▸ Problem details: Output the records below in full, word for word; pictures do not belong in it.

═══ Records provided

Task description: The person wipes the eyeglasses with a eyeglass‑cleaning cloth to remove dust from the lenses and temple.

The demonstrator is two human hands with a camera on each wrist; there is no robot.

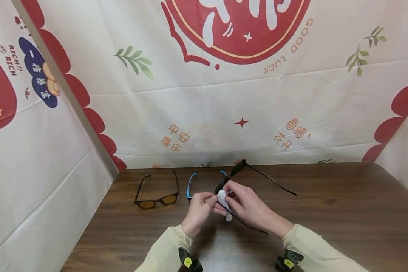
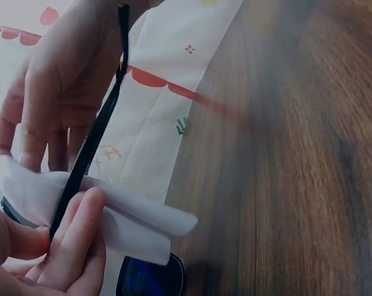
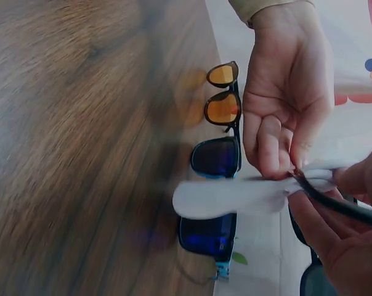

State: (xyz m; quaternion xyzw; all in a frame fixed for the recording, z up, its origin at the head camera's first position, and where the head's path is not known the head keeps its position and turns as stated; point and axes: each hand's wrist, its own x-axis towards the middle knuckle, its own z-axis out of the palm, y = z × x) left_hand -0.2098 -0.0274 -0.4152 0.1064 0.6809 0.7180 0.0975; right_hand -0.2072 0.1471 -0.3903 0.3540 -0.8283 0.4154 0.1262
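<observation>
Black sunglasses [image 1: 238, 168] are held up off the table between both hands, their arms unfolded. My left hand [image 1: 201, 208] pinches them near the hinge of one arm, which shows in the left wrist view as a black glasses arm [image 2: 93, 139] rising from the fingers. My right hand [image 1: 247, 204] grips a white cloth [image 1: 222, 198] folded around the near part of the frame. One end of the cloth [image 3: 226, 198] hangs loose in the right wrist view. The cloth and fingers hide most of the near lens.
Glasses with orange lenses [image 1: 156, 203] lie unfolded on the wooden table [image 1: 343, 211] at the left. Blue-armed glasses [image 1: 189, 186] with dark blue lenses lie beside them, partly behind the hands. A printed white cloth backdrop [image 1: 207, 109] stands along the table's far edge.
</observation>
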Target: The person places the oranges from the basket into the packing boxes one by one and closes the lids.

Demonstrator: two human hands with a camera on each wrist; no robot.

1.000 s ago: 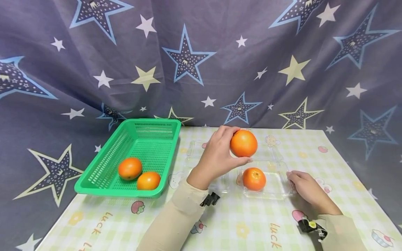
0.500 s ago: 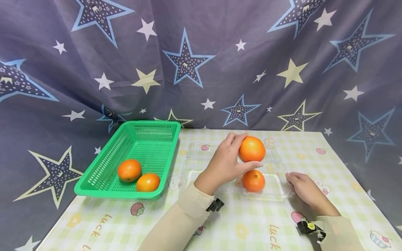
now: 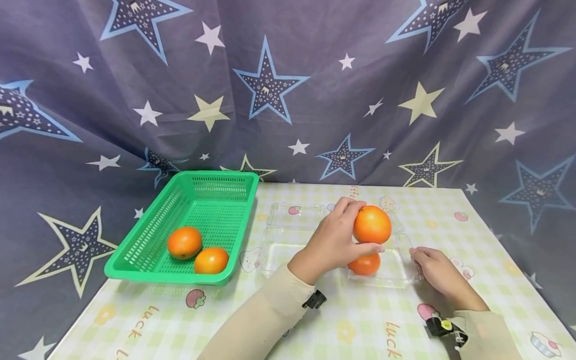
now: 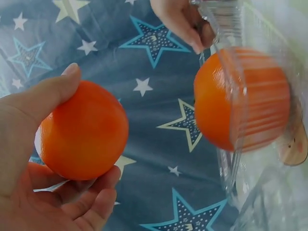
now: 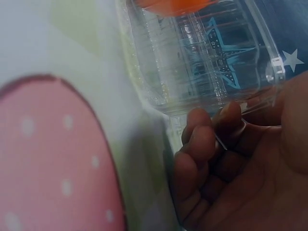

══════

▸ Result for this task:
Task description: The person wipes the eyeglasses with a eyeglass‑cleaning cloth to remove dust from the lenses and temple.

The demonstrator is two human hands with a camera on each wrist; there is no robot.


State: (xyz m; quaternion xyzw; all in a frame fixed for the recording, z up, its origin at the head camera's first position, and where the head's path is not known the head keeps its position and turns as stated; point and axes: each hand's wrist, its own x-axis towards the middle knuckle, its own z-axis out of the palm, y = z × x) left_hand -0.2098 -0.0274 -0.4152 0.1064 0.6809 0.7180 0.0975; right_hand -0.2072 0.1471 -0.3903 0.3540 -0.8283 0.4154 0.1262
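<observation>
Black sunglasses [image 1: 238, 168] are held up off the table between both hands, their arms unfolded. My left hand [image 1: 201, 208] pinches them near the hinge of one arm, which shows in the left wrist view as a black glasses arm [image 2: 93, 139] rising from the fingers. My right hand [image 1: 247, 204] grips a white cloth [image 1: 222, 198] folded around the near part of the frame. One end of the cloth [image 3: 226, 198] hangs loose in the right wrist view. The cloth and fingers hide most of the near lens.
Glasses with orange lenses [image 1: 156, 203] lie unfolded on the wooden table [image 1: 343, 211] at the left. Blue-armed glasses [image 1: 189, 186] with dark blue lenses lie beside them, partly behind the hands. A printed white cloth backdrop [image 1: 207, 109] stands along the table's far edge.
</observation>
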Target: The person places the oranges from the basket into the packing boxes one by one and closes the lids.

Demonstrator: two human hands with a camera on each wrist; no robot.

1.000 s ago: 
0.500 s ago: 
now: 
now: 
now: 

Nothing further belongs to this answer.